## DATA EXTRACT
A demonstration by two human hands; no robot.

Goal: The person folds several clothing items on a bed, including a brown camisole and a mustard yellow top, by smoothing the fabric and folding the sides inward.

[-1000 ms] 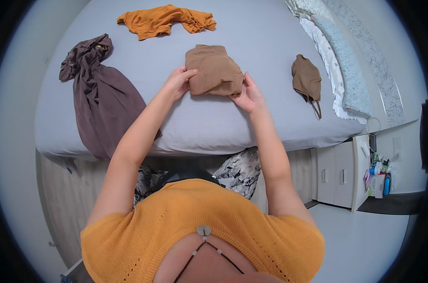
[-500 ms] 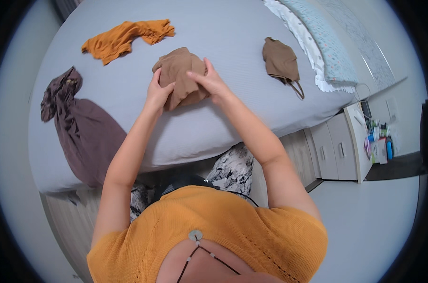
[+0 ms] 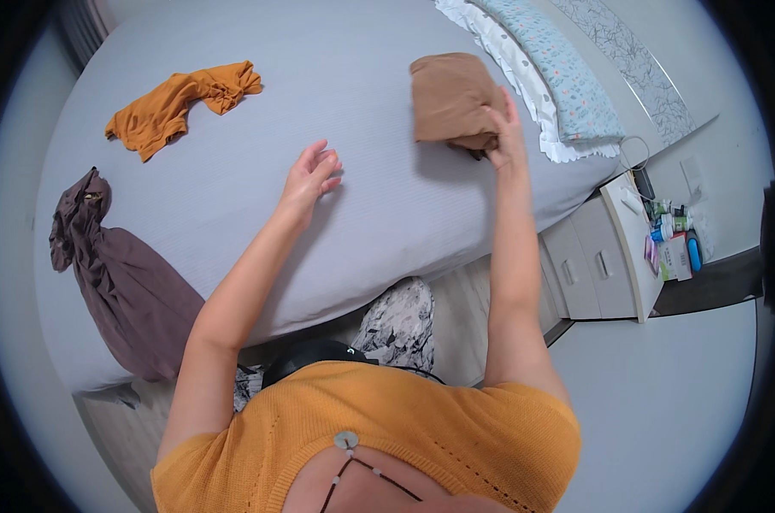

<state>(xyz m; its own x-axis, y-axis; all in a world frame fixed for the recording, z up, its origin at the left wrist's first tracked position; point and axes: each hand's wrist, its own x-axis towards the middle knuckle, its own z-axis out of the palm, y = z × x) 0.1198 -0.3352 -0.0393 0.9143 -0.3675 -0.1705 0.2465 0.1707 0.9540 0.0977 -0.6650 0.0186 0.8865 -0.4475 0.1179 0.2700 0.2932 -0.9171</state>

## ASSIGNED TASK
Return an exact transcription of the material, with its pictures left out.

## ANSWER TO THIS TASK
A demonstration by two human hands; no robot.

Goal: The person folds several clothing items on a bed, including a brown camisole and a mustard yellow top, by smoothing the fabric and folding the sides inward.

[-1000 ms] 
[-500 ms] 
[+0 ms] 

<state>(xyz m; its own x-axis, y-axis; all in a world frame fixed for the recording, z up, its origin at the left wrist's first tracked position; point and axes: each hand's wrist, its own x-axis towards the middle knuckle, its own z-axis out of the palm, y = z × x) 0.1198 -0.3352 -0.0393 0.9143 -0.3675 -0.1705 0.2465 0.1707 0.9540 0.0977 -0.6650 0.0186 0.8865 -0.4475 0.1179 0.2700 0.2932 -0.9171</state>

That concludes the exercise.